In seiner Entscheidung vom 13.01.2000 (BGH 13.01.2000 - III ZR 62/99, WM 2000, 426, 428) hat der BGH zu Ausdruck gebracht, ein Anlagevermittler sei einer eigenen Plausibilitätsprüfung "und sich gegebenenfalls anschließender Ermittlungen" nur dann enthoben, wenn er bei pflichtgemäßer Prüfung der ihm vorliegenden Informationen davon ausgehen durfte, bereits auf dieser Grundlage (Gemeint war ein "positiver Prüfbericht" eines Wirtschaftsprüfers mit Bestätigungsvermerk) zuverlässig Auskunft zur Wirtschaftlichkeit und Sicherheit der Kapitalanlage ... erteilen zu können."
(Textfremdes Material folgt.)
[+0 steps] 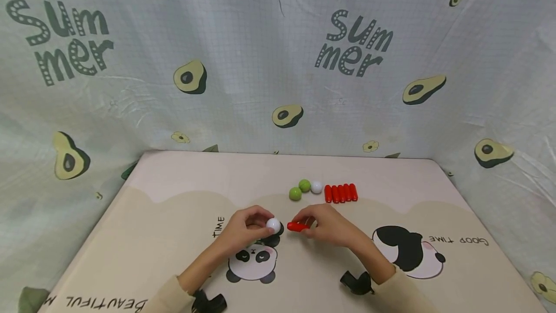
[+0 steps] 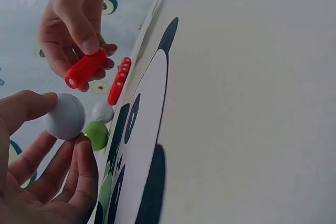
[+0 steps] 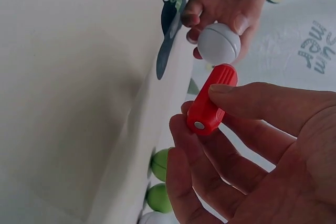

Im Entscheidungsfall reichte der Prüfbericht des Wirtschaftsprüfers gerade nicht aus, ausreichende Aussagen zur Wirtschaftlichkeit und Sicherheit der Kapitalanlage zu machen. Und mit den Ausführungen in DStR 2001, 497 ist verdeutlicht worden, daß es auch auf der Grundlage der IdW-Grundsätze nicht Aufgabe eines Prospektprüfungsberichtes ist, Aussagen zur Wirtschaftlichkeit der Kapitalanlage zu machen oder gar den Anlagevermittler von Plausibilitätsprüfungs- und eigenen Recherchepflichten zu befreien. Aufgabe des Prüfberichtes ist es statt dessen, dem Kapitalanleger (bzw. dem vom Kapitalanleger hinzugezogenen Berater) bei dessen Eigenverantwortung / Eigenvorsorge eine Hilfestellung zu geben, die angebotene Kapitalanlage selbst prüfen zu können. Als Reflex erhält der Auftraggeber des Prospektprüfungsgutachtens zugleich die Möglichkeit, seinen Prospekt entsprechend dem IdW-Standard zu optimieren und Fehler zu vermeiden.

Es bleibt mithin dabei, daß durch Prospektprüfungsberichte (ob mit oder ohne IdW-Standard) weder Prospektherausgeber, noch initiatoren oder der Kapitalanlagevertrieb von Pflichten befreit/entlastet wird, die sie aufgrund der dargestellten Rechtsprechung zu tragen haben. Aber der IdW-Standard für Prospektprüfungsgutachten gibt eine wichtige Orientierung für einen Baustein aus diesem Pflichtenumfang, nämlich eine ordnungsgemäße Prospektgestaltung. Und dies überprüfend zielt ein Prospektprüfungsgutachten auf den Kapitalanleger einer angebotenen Kapital-anlage quasi als Nutznießer (nämlich die angebotene Kapitalanlage selbst prüfen zu können) auch wenn das Prospektprüfungsgutachten durch die Anbieterseite in Auftrag gegeben wird. Mithin ist das Prospektprüfungsgutachten kein Werbebaustein sondern ein (weiterer) Informationsbaustein. Und deshalb ist es auch systemgerecht, wenn der Prospektprüfer sich vorbehält, nur aufgrund eines gesonderten zwischen ihm und dem Kapitalanleger geschlossenen Vertrages das Prospektprüfungsgutachten diesem auszuhändigen (IdW-Grundsätze (32)).